Outro filme excelente, que mostra a tensão entre refugiados sírios e habitantes locais é O Último Pub (2023), derradeiro trabalho de Ken Loach, um dos meus diretores preferidos. A história se passa num vilarejo decadente da Inglaterra, onde o proprietário de um pub luta para manter seu negócio. A chegada dos imigrantes provoca uma série de conflitos entre os tradicionais frequentadores do pub, mas propicia também uma amizade inesperada entre o dono e uma jovem síria. O filme está disponível para aluguel no Google Play e para compra nas plataformas Apple TV e Prime Video.

 

Segundo a Agência da ONU para Refugiados (Acnur), até o fim de 2025, havia no mundo todo 41,6 milhões de refugiados, 9 milhões de requerentes de asilo e 68,7 milhões de deslocados internos. Cerca de 70% dos refugiados provêm dos seguintes países: Venezuela, Territórios Palestinos, Ucrânia, Síria, Afeganistão, Sudão e Sudão do Sul. Enquanto a continuidade das guerras e a ocorrência de desastres naturais, como o recente terremoto na Venezuela, agravam a situação das populações afetadas, o financiamento do auxílio humanitário tem diminuído drasticamente, conforme alerta do subsecretário-geral de Assistência Humanitária da ONU, Tom Fletcher.
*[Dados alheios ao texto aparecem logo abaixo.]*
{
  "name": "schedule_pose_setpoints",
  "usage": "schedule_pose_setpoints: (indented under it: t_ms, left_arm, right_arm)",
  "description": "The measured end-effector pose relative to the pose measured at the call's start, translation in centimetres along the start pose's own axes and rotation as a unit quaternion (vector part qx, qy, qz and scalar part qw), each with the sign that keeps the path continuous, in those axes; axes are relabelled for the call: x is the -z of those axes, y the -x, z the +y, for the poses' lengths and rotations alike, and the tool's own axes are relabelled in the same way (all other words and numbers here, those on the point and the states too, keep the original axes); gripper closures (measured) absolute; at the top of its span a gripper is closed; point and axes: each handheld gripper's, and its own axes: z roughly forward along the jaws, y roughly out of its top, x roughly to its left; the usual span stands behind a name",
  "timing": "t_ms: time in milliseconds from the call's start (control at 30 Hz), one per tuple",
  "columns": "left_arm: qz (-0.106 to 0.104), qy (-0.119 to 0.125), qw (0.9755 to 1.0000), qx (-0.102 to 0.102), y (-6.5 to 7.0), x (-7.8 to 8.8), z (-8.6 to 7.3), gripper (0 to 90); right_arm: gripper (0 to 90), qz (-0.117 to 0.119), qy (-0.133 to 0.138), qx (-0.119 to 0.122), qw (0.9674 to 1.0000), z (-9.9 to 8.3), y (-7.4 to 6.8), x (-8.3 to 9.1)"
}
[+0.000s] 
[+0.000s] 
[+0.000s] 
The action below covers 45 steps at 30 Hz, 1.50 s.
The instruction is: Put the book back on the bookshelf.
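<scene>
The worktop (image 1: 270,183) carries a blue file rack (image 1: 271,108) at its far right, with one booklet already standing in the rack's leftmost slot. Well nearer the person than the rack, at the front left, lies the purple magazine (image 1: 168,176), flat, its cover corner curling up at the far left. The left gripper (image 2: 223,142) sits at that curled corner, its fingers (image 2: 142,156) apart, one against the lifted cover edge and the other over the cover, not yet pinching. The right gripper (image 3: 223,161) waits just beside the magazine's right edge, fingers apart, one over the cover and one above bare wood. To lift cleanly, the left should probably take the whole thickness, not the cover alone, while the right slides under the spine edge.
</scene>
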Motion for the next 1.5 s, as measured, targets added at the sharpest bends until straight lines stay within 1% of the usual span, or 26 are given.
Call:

As contribuições humanitárias totais dos EUA para a organização caíram de US$ 14,1 bilhões em 2024 para cerca de US$ 3,38 bilhões em 2025, sob o mandato de Donald Trump.

 

Se o drama de refugiados de todo o mundo sensibiliza você, saiba que pode contribuir com uma doação para o ACNUR.  Outra organização que admiro muito e merece apoio é a Fraternidade sem Fronteiras, cujo Projeto Nação Ubuntu destina-se a melhorar a vida dos refugiados que estão no Campo de Dzaleka, no Malawi, oferecendo saúde, educação e oficinas de trabalho. Criado pelo ACNUR em 1994 para receber fugitivos do genocídio de Ruanda, Dzaleka é hoje um dos maiores campos de refugiados da África, abrigando cerca de 60 mil pessoas oriundas de vários países africanos em conflito, principalmente do Congo.

 

Simone Daumas é servidora aposentada do Banco Central do Brasil e Conselheira Regional do Sinal-RJ.

 

A coluna expressa opiniões da autora e não reflete necessariamente o posicionamento do Sinal-RJ.